Sunday, March 25, 2012

The New Windows 8 UI: Trying to be Too Many Things to Too Many Devices?

For a little more than a week now, I’ve been reading about the Windows 8 Developer Preview from various websites and also try on my Dell Inspiron 15R laptop. So far, the operating system shows a lot of potential as a new environment for tablets and even for more standard machines. However, it still needs a lot of work before it’s ready for end-users.

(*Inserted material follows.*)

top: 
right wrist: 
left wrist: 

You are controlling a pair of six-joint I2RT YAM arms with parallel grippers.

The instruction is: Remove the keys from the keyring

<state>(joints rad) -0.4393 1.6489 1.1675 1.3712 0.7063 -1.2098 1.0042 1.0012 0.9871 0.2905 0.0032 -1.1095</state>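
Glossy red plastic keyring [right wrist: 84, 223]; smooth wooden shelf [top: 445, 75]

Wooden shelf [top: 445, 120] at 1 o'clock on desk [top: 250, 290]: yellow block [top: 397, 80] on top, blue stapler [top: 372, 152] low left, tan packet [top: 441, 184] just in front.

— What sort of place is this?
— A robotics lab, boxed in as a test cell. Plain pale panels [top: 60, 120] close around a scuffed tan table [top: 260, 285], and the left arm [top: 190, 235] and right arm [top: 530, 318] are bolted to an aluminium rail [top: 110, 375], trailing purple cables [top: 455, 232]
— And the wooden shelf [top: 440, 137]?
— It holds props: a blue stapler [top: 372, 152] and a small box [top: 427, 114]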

Since the release of Windows 95, the Windows desktop hasn’t changed a whole heck of a lot. Oh sure, Windows XP gave us fancy graphics and a slightly different look, Windows Vista made the start button round, and Windows 7 made the taskbar a bit like Mac OS X’s dock, but overall, the general make-up of Windows has stayed the same. Now here comes Windows 8, and it’s a whole different ball of ear-wax. No more start button. No more taskbar. Just a screen with a bunch of rectangles and squares. Oh sure, you can still access a stripped down version of the Windows 7 desktop if you need it, but it’s not the centre of Windows’ universe anymore. Windows 8 seems to boot very quickly and resume from sleep almost immediately on the tablet. Even on an older desktop (without the UEFI replacement for the BIOS) it seems to boot faster than Windows 7.

Windows 8, from a desktop user’s point of view, is very scary. But Windows 8 scares me. It doesn’t scare me because it’s new or too difficult to use, it scares me because Microsoft is forcing the user to conform to the operating system, instead of making the operating system conform to the user.
Windows 8, in its current form, will be a huge headache for the average business user. Want to check your mail? You’ll have to click on the Outlook tile. When you’re done checking your mail, you then have to go back to the home screen and click another tile to get into Internet Explorer to browse the web. What if you’re working on a report and want to copy/paste stuff between two or more windows? It would be a generous pain in the butt with the Metro way of life in Windows 8. While you can access a good old-fashioned desktop environment in Windows 8, it doesn’t have the same start menu as previous versions, so you can’t easily start programs from the Windows 8 desktop without doing computing contortions. I know you can switch between Metro programs using some tricks, but it’s not as easy as clicking a button in the taskbar.
 
Windowed environments like Windows 95 and Mac OS were created to solve a problem. In the DOS days, under normal circumstances, you could only work on one program at a time. With special tricks, you could do a certain key combination and switch to other programs, but that was a pain in the behind. So Windows and Mac OS solved that problem by allowing multiple programs to be open and on the screen at the same time. No longer were you limited to just one program at a time. But watch out! Here comes Windows 8 and Metro! Now we’re going back to being limited to just one program at a time. What in the world is going on here? From a desktop user’s point of view, this is ten big steps backward…not the future. For a person using a tablet or touch screen computer, Windows 8 will be great…but I’m representing the desktop / Laptop user in this post.
To some extent, that’s to be expected. Microsoft was clear at the conference that this was a developer preview, not a customer beta. As such, it comes with a variety of developer tools. Visual Studio Express, Expression Blend 5, a remote debugger, and very little in the way of consumer applications give developers  a number of sample applications written by Microsoft interns. It gives the feel of the basic user experience, so I set off to add programs I’m likely to run.



For most, change is never easy, but if companies like Microsoft design their flagship products to better accommodate users, instead of clobbering users over the head and forcing them to like the lumps, this world would be a better place and Linux and Mac wouldn’t get so many switchers.